4 Steps To Get Out Of The Dog House

We’ve all been there. We said something stupid or we forgot an important event..what ever it was, we’re in trouble and it’s not fun.  Let’s face it. While the couch may be comfortable to watch TV, it’s no place to sleep. So what does one do to get out of this predicament? Follow the SALT Method and you’ll be snuggling with your love in no time.

Step 1. Simmer

Ok, you’ve just made a big mistake. This resulted in a blowout where he or she is on the offensive and you’re on the defensive. You both probably said things that you didn’t mean or something was taken out of context. In this hypothetical scenario, you’re in the wrong and you need to fix it.
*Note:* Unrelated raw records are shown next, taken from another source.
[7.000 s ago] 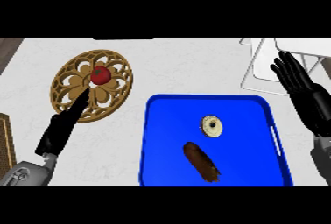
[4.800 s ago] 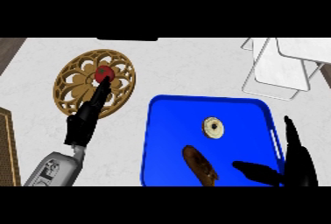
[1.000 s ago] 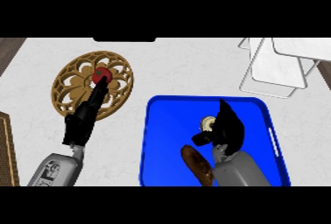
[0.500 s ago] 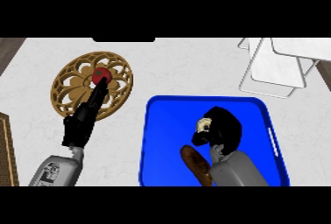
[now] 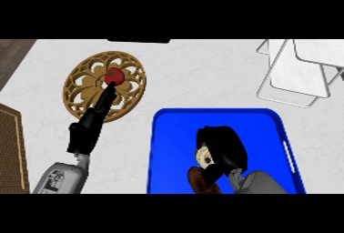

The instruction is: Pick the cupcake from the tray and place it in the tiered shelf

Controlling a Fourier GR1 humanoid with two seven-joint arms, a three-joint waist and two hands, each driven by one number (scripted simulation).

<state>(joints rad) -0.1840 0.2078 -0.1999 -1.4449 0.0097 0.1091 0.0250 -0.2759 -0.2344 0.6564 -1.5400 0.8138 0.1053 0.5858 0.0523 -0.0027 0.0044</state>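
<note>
Open white counter point(image 5: 194, 73) lies between blue tray point(image 5: 171, 150) and tiered shelf point(image 5: 295, 73) at far right; nothing stands on that stretch. Tray's raised rim borders it. Left hand point(image 5: 101, 107) stretches over the round trivet point(image 5: 84, 86) at left, blocking that side.

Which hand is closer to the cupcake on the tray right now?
Right. The right hand is curled over the cupcake on the blue tray. The left hand is off the tray, stretched over the round wooden trivet toward the tomato.
</note>
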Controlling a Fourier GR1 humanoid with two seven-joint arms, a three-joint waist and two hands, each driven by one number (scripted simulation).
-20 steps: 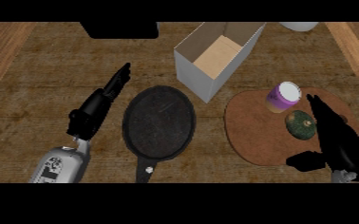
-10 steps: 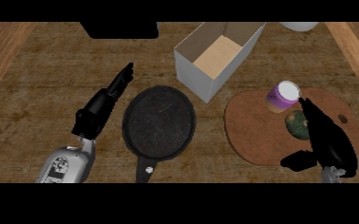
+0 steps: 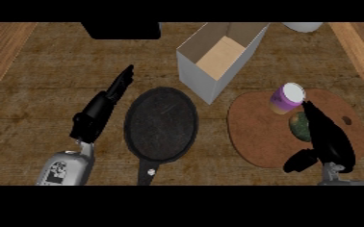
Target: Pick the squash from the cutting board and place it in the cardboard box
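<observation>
Squash (image 3: 299, 126): dark green, lying on the right half of the cutting board (image 3: 259, 134), just below the purple cup (image 3: 286, 97); its long axis runs toward and away from the robot, partly hidden. Right hand (image 3: 328, 137): over the squash's right side, fingers extended, thumb spread, not closed on it. Cardboard box (image 3: 217, 60): open, up-left of the board. Left hand (image 3: 103, 107): fingers straight, left of the frying pan (image 3: 161, 127).
</observation>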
That is why step one is to Simmer. Whatever the problem is, you should never go into resolution mode until both of you have calm heads. The funny thing about love is that when we get emotional, logic goes out the window.  There is no point in trying to solve a problem when neither of you are in the right mental state. Obviously, it depends on the situation that dictates how long that cool off period is. If you’re arguing over who left the peanut butter out, you can expect a resolution in a few minutes. If you forgot her middle name, that might take a few hours. If you forgot your anniversary, well…good luck.

Step 2.  Apologize

This one sounds easy, right? Wrong! Apologies come in a variety of flavors. You have the “sincere” apology (which is what you want), you have the “over-the-top” apology, which makes you look condescending and finally there is the “snarky” apology which is more a slap in the face because of its purposeful jab. To pull off a sincere apology, look them in the eyes and actually use the word “apologize”. It can be a much more sophisticated statement than saying “sorry”. When you apologize, apologize for the right reasons. If you still firmly believe in your argument, apologize for the miscommunication, not for having an opposing opinion. Don’t just tell them what you think they want to hear. They will see through it and put you right back where you started.  The purpose of the apology is an olive branch to show that you’re ready to think and communicate with logic and a broader perspective.

Step 3. Listen

This is where you shut up. The idea of miscommunication stems from the feeling the other person gets when they feel no one understands them. You don’t just listen with your ears, you listen with your eyes. Focus on their mouth, occasionally repeat key phrases and give non-verbal feedback like nodding your head. Try not to look away unless it’s one of those “wow, you just said something profound and I need to let it sink in” stares into space. Bottom line, really try to understand why your actions may have upset them and do not offer suggestions until they have said everything they wanted to.

Step 4. Talk

Now that you understand why your mistake was so hurtful, it’s your turn to show them what you learned. Try to leave out phrases like ” I understand”. That phrase is a little too vague. Tell them why you understand and that you can see from their perspective. Once you’ve talked it out, hug it out and go get a nice, relaxing dinner together.

We all make mistakes, but how we resolve them is what makes us grow stronger together. I know some of you out there are thinking, “Well, what if he/she is wrong. I shouldn’t have to apologize.” I’ll just say this: The path of least resistance, my friend. Sometimes it’s just easier to smooth things over especially when 90% of our arguments are forgotten anyway. Feel free to leave your comments. We want to know what get’s you out of the doghouse?

  • Stu

    And don’t always apologize with an excuse. You lose all sincerity when you say, “I’m sorry, but…”.